Update No: 104 - (01/01/06)

The Slovenes protest at last
Slovenia is seen by outsiders as a placid, successful country on a par with fellow Alpine Switzerland. This is rather misleading. Its GDP per capita is still under one-third of the Swiss level here. There is a lot of hardship around. 
The country saw the largest demonstration in recent history at the end of November, as tens of thousands turned out in protest against the government's current economic reform plans, which are more radical than anything so far attempted since achieving independence in 1991. Around 40,000 people crowded into the central square of Ljubljana, the Slovenian capital, on 26th November to demonstrate against economic reform plans recently announced by the government. 
It was the biggest demonstration since the country's independence from Yugoslavia in 1991. The reform package consists of 70 new regulations the government plans to pass in the course of 2006 in a bid to improve the economic climate in Slovenia.

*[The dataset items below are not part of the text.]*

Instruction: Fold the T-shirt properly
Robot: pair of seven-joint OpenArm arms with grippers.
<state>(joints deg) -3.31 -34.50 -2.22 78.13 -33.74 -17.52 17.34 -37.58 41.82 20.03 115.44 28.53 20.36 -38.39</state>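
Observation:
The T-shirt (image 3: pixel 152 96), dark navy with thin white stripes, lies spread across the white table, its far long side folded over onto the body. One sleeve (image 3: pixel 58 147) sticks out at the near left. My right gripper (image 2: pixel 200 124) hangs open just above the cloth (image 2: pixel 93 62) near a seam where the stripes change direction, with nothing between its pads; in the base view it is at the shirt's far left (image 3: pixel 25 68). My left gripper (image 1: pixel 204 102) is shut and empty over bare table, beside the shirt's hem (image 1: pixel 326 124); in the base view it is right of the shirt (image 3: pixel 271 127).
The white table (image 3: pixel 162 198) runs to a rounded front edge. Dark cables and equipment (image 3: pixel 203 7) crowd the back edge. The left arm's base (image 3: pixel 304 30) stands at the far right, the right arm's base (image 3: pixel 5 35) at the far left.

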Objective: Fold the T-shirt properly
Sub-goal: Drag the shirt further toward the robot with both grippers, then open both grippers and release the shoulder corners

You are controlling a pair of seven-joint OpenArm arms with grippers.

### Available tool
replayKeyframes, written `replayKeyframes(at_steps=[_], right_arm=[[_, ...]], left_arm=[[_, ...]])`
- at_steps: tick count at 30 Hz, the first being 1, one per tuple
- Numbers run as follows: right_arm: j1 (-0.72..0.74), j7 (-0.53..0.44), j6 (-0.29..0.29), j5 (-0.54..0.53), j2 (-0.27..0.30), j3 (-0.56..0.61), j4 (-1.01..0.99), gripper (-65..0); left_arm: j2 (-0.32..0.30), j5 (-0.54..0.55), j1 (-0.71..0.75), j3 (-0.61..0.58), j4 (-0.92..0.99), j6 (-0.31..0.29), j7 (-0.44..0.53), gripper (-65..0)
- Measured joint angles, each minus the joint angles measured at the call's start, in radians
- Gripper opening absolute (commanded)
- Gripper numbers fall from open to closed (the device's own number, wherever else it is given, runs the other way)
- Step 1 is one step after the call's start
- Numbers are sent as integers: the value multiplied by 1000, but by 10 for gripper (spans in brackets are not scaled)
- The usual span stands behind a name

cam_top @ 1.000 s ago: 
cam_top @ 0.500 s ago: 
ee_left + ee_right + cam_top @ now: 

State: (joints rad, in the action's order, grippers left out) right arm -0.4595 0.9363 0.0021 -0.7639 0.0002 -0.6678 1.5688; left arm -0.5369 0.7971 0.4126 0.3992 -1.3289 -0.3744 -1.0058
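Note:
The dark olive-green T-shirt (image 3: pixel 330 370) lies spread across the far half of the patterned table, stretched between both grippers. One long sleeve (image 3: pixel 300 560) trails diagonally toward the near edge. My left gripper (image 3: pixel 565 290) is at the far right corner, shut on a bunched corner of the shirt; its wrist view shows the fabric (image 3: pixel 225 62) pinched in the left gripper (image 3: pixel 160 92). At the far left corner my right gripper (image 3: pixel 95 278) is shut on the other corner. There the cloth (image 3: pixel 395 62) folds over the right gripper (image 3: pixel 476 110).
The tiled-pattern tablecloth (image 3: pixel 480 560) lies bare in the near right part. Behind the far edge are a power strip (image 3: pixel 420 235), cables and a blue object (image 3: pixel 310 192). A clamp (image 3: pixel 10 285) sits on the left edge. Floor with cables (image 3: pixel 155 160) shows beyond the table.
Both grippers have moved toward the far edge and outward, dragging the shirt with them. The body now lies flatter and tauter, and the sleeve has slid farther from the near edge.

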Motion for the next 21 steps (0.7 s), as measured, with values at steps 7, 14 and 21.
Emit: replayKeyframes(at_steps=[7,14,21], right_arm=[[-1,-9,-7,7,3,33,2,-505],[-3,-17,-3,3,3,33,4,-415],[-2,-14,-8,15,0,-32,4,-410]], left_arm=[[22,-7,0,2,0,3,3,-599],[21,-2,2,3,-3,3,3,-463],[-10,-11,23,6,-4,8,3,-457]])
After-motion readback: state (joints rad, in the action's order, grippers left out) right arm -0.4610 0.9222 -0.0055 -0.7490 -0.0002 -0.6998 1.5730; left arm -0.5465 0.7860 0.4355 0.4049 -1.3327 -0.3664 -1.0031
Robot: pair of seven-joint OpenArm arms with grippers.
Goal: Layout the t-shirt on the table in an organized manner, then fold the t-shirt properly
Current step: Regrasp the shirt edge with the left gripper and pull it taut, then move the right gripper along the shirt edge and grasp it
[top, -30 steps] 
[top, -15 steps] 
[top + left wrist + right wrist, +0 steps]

Among the most controversial measures, an idea first initiated in Estonia, is a flat tax that is likely to hit those with lower incomes hardest. Trade unions claim the plans would mean the end of the welfare state while the government deems them necessary for maintaining the country's competitiveness in a globalised economic environment.

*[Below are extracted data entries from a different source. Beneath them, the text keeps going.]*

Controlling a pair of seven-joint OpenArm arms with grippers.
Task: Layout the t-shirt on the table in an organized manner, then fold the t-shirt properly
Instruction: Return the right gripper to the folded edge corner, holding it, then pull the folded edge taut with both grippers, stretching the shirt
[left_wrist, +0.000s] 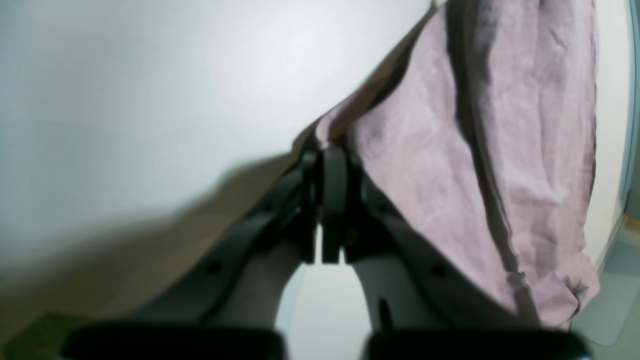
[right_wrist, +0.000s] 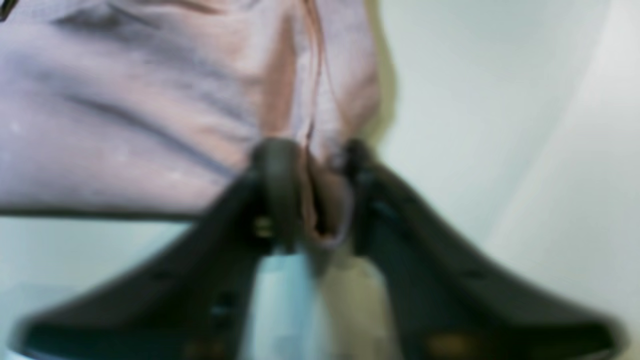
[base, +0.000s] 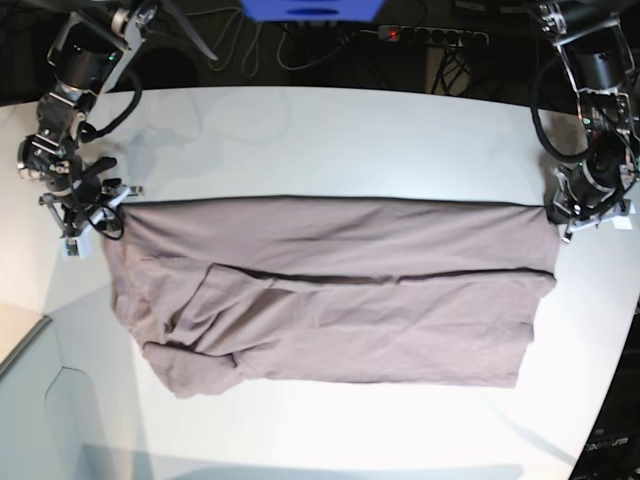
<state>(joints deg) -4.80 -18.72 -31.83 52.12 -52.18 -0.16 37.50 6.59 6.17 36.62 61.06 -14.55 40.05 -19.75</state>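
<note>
Shirt spread wide across the middle of the tabletop (base: 330, 130): the t-shirt (base: 330, 300) lies as a long mauve band running from 9 o'clock to 3 o'clock in the base view, its far edge pulled into a straight taut line. That line looks like the reason both arms sit where they do, one at each end of it.

Left pincer (left_wrist: 330, 150), at 3 o'clock in the base view: jaws pressed fully together, a pinch of cloth edge caught at the tips. Fabric fans away from the pinch toward 1 o'clock in its wrist view, so it appears to be anchoring that corner.

Right pincer (right_wrist: 310, 170), at 9 o'clock in the base view: jaws drawn in around a bunched fold of hem that sits between them, gripping it. Frame is blurred, so firmness of the hold cannot be judged.

Near half of the shirt is less tidy. A fold line crosses mid-body, and the 8 o'clock corner is rumpled, one layer doubled over.

Judgement: holding both far corners allows the cloth to be tensioned and the wrinkles drawn out before folding proper.
</note>
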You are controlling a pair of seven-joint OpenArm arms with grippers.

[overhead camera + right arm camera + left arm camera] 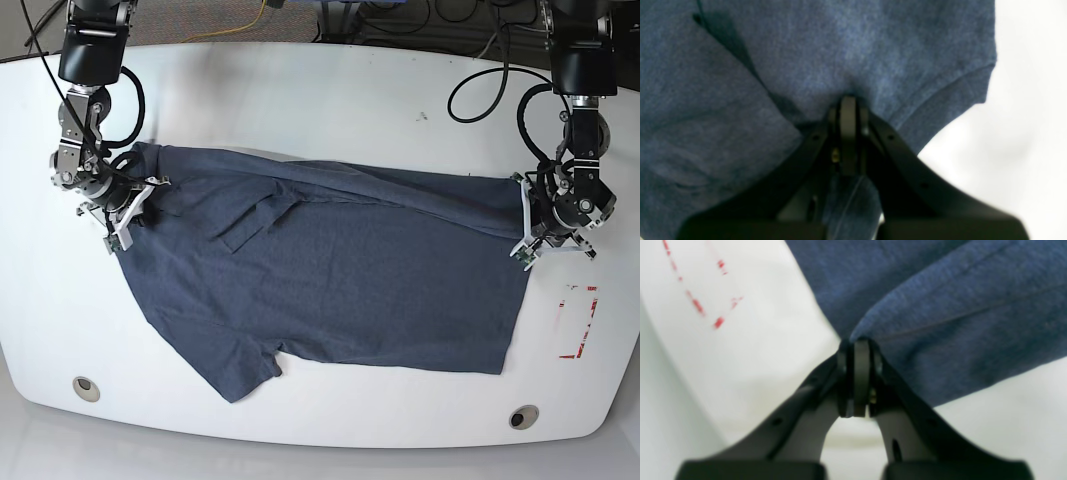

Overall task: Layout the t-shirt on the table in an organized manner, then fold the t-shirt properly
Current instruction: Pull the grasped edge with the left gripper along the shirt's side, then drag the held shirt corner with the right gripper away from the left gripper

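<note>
Both sets of jaws are clamped on the t-shirt [330, 270], left gripper [555, 235] on the hem end by the red tape outline [578, 322], right gripper [118, 208] on the shoulder end, so its long axis runs straight between them across the tabletop [320, 90].

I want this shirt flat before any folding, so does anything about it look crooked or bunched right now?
Yes. The t-shirt lies askew on the table: a strip along its far edge is folded over, one sleeve is doubled onto the body, and the near sleeve juts out. Both tools are shut on opposite ends.
</note>
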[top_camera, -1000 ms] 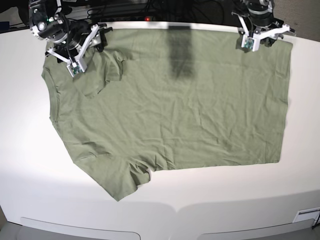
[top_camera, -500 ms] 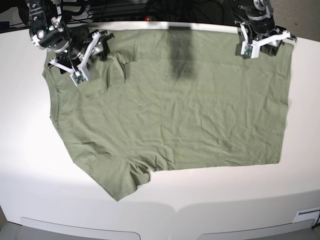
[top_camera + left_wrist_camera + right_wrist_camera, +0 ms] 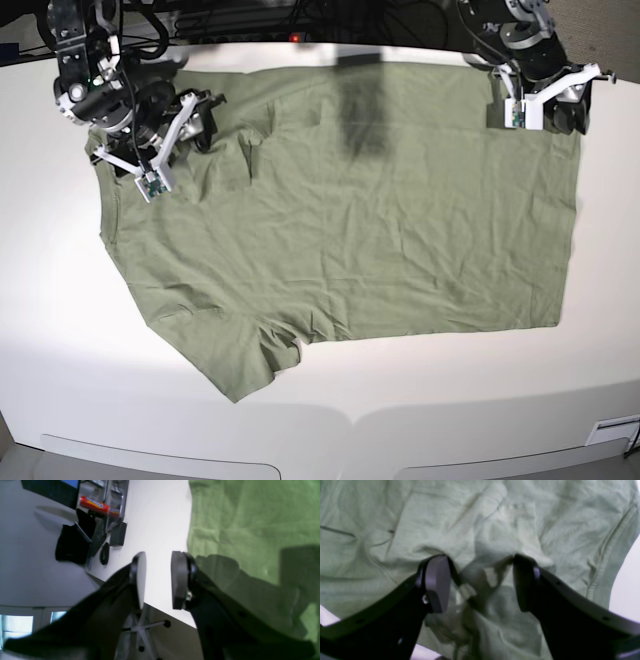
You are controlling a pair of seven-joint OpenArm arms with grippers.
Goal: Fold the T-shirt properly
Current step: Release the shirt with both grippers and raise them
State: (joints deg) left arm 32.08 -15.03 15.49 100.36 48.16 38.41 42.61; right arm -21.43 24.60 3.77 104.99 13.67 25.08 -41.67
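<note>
Both claws have shifted since the earlier frames: the right claw has dropped lower onto the shoulder area, and the left claw has slid toward the far hem corner. Nearest the camera, bare white counter runs along the front. On it the T-shirt lies spread flat and wrinkled, one sleeve pointing forward. Farther back, the right claw stands wide apart over a bunched fold of cloth, gripping nothing. The left claw is partly apart, straddling the shirt's edge, with only counter showing between its fingers.
</note>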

Despite heavy snowfall, around thousands of Slovenes flocked to Ljubljana on 26th November from all parts of the country, most of them mobilized by various labour unions. Angry workers, students, unemployed and pensioners, all of whom critics say would be hit by the proposed reforms, flooded the city's Congress Square and shouted anti-government slogans. 
Joze, one of the thousands of protesters, told TOL: "Believe me, I would have come even if the sky was falling. I'm working 10 hours a day in a steel-processing factory. In this hard job I barely earn enough to get my family and me through the month. If the government introduces new taxes, I really cannot imagine how we are going to live even just a decent life," he added. 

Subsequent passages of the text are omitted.